マスクをしないと入れなくなったスーパーマーケットで、レジの行列に並びながら、カミュの「ペスト」をスマホで読んでたんだけど、ああ、わたし、たぶん、この感じはずっと長く覚えてるんだろうな、ってふと思った。
2020年3月16日にフィリピン政府からアナウンスがあって、マニラは3月17日(火)から4月14日(火)までEnhanced Community Quarantine (ECQ)を実施されることになった。
インフルエンザの一種であるコロナ・ウイルスの新種が中国で発生し、感染者と死者が増加しているのを他人事のように思っているうちに、みるみるうちに世界中に被害が拡大していくなか、まだまだ発展途上で、貧富の差が激しく、医療体制も脆弱なフィリピンは、大統領が強権を発動したと言われているけれども、中国のような事態に陥るのを避けるため、わりと早い段階で、思い切った政策を打ち出し、首都圏をロックダウンし、人の移動を制限した。
生活必需品を取扱っているお店や、医療、通信、銀行など特定の業種しか営業は認められず、公共交通機関はストップし、いろいろなことが制限されるようになった。
おそらく、居住している市や地区によって、状況はずいぶん異なって見えるだろう。
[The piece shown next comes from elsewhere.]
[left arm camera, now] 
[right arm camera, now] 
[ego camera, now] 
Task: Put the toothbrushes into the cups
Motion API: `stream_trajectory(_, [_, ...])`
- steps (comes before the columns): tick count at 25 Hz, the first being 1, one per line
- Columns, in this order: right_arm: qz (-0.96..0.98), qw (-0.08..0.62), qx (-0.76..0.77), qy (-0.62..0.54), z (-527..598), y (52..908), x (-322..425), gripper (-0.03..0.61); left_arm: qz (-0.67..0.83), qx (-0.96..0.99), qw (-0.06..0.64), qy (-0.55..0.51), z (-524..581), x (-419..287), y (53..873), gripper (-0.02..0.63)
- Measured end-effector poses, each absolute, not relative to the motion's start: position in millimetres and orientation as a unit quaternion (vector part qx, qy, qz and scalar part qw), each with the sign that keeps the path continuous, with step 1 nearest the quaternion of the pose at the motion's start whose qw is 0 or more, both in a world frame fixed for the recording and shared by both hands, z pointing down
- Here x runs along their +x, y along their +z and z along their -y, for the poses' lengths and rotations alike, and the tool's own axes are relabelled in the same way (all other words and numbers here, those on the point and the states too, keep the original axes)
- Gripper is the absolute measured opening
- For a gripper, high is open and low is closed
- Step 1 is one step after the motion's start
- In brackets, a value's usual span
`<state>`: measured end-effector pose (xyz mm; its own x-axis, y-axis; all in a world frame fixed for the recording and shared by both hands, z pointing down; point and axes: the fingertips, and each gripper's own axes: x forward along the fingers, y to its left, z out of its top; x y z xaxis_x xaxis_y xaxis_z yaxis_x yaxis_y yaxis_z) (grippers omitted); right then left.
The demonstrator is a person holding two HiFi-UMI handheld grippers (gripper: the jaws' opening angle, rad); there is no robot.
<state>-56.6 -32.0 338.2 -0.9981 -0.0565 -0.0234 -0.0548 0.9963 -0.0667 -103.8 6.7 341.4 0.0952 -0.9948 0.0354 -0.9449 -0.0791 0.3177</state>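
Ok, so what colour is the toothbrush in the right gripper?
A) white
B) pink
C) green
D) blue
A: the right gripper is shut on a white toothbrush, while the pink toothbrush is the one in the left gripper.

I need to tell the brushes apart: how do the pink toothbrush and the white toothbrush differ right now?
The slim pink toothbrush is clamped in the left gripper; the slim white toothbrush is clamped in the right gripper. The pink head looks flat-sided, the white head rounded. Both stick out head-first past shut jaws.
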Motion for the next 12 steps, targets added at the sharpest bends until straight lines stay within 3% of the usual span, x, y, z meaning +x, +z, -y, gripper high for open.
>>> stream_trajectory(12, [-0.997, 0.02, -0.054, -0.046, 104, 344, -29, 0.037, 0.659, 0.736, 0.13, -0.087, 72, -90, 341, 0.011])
これを書いている今は、ロックダウンが開始されて18日目。私の住んでいる場所では、ジョギングをする人や、犬の散歩をのんびりする人もいるし、みんながマスクをしている異様さを除けば、休日の朝ような平和な静けさがある。
人が少なくなり、走っている車もまばらになったおかげで、小鳥の声がとてもよく聞こえる。
空気が澄んで爽やかになったのは、ECQが始まって2~3日で気づいた。人間は目に見えないウイルスに戦々恐々としているけれど、鳥たちは喜んでいるような気がする。
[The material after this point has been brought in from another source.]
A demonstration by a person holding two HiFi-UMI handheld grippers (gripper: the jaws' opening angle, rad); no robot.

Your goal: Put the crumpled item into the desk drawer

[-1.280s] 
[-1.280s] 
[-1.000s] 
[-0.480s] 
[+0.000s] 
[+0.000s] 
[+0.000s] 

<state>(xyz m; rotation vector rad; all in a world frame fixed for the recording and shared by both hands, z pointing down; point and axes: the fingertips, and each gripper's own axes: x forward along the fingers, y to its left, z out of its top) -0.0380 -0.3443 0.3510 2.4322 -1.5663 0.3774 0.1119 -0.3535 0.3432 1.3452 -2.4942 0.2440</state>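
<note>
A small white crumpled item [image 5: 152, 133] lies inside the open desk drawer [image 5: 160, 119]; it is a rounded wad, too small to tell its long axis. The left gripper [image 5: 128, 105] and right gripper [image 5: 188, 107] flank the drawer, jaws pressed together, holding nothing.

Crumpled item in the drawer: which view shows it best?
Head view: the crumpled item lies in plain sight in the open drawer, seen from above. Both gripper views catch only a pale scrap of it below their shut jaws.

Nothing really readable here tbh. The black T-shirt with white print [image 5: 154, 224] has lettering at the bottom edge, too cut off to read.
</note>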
本当にあと11日でECQが終わって、経済活動を再開できるのか、状況次第で、延長もあり得るという噂話も聞いたし、天気だけはやたらに良くて、めちゃくちゃ行楽日和なのに、どこにもいけなくてストレスがたまる、という声も聞いた。
わたしは、というと、コロナ後に世界がどんなふうに変わるのか、そちらばかりが気になっている。
これ(Yuval Noah Harari: the world after coronavirus)を読んだからかもしれないし、最近メンバーに加えてもらった投資家コミュニティの皆さんが、現在の経済状況を論理的に過去の状況と比較して分析し、未来予測を行おうとしているのを、こっそり眺めているせいかもしれない。
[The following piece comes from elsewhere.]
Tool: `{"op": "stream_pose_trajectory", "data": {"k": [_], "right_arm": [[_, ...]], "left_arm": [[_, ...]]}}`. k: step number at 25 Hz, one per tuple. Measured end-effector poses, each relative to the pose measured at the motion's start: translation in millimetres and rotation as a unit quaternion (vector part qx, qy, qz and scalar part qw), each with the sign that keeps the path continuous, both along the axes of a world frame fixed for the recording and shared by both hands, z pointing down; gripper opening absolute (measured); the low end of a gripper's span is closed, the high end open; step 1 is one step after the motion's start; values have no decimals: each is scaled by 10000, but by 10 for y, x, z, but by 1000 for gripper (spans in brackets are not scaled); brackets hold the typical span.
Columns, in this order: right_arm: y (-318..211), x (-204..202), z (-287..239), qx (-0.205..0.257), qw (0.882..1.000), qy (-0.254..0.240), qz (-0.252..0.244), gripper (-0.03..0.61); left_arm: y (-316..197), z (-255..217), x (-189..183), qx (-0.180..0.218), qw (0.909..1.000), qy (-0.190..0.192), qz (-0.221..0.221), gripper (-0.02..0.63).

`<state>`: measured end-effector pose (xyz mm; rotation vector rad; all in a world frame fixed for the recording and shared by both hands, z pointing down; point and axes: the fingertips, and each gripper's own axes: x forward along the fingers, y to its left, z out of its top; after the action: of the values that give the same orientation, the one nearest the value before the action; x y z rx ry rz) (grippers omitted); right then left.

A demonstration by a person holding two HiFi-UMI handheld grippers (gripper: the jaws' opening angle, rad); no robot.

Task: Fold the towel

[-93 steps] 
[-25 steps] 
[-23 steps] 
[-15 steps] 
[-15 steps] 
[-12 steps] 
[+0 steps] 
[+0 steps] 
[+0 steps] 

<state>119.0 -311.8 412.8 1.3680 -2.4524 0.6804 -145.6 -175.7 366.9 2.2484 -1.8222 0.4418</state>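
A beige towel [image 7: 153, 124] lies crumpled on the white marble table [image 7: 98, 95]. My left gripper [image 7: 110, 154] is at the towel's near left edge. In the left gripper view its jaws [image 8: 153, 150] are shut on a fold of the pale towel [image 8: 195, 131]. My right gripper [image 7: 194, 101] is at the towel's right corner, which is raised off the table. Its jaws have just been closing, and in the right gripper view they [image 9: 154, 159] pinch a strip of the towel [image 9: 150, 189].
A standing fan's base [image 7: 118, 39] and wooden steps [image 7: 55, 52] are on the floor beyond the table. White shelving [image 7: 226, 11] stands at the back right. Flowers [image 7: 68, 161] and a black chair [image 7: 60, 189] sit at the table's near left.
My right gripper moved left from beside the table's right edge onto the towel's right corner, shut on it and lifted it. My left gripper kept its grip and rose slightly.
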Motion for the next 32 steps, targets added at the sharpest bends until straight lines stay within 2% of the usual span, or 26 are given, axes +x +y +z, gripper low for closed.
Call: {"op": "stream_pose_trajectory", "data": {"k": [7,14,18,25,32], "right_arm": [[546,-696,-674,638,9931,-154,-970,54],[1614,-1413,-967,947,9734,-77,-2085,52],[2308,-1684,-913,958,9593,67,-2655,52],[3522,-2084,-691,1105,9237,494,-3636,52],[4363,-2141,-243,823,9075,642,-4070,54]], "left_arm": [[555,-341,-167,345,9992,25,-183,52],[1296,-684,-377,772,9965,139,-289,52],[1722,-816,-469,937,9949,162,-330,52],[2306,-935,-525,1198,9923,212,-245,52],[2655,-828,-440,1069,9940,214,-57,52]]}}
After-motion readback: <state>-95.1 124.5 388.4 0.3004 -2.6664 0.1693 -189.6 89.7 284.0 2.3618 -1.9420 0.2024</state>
あるいは私の場合、普段から、付き合う人もニュースも、自分で決めた本当に最低限の数にしか触れないようにしているので、単純に視野がせまいってだけなのかも。
ただ、わたしの人生指針のひとつに「スタンピードに巻き込まれないこと」を掲げていて、さらに「スタンピードを止められる人になる」のが、かなり高い位置での目標だったりする。死ぬまでに何とかなんないかな、くらいの。
だから、みんなが同じ方向をむいて、同じ恐怖に震えているとしたら、そのなかに踏み込んでいくのはできるだけ避けて、もっと全体を俯瞰できる場所を探す努力をしなきゃ、と考える。
これは、ひとに説明するために考え出した後づけの理由で、本当のところは自分でも良く分からないのだ。
自分でもびっくりするほど、現状に不安を感じないので、そのことが不思議だ、と友人に伝えたら、「あなたは生存欲求がないからね」と返信がきて、その返信を見た瞬間に爆笑しつつ「あるよ」と思わず独り言をいったのだが、確かに周囲を見回してみると、人並以下であることは、間違いがなさそうだ。
生存欲求の話、面白そうなんで、もうちょっと考えてみたい。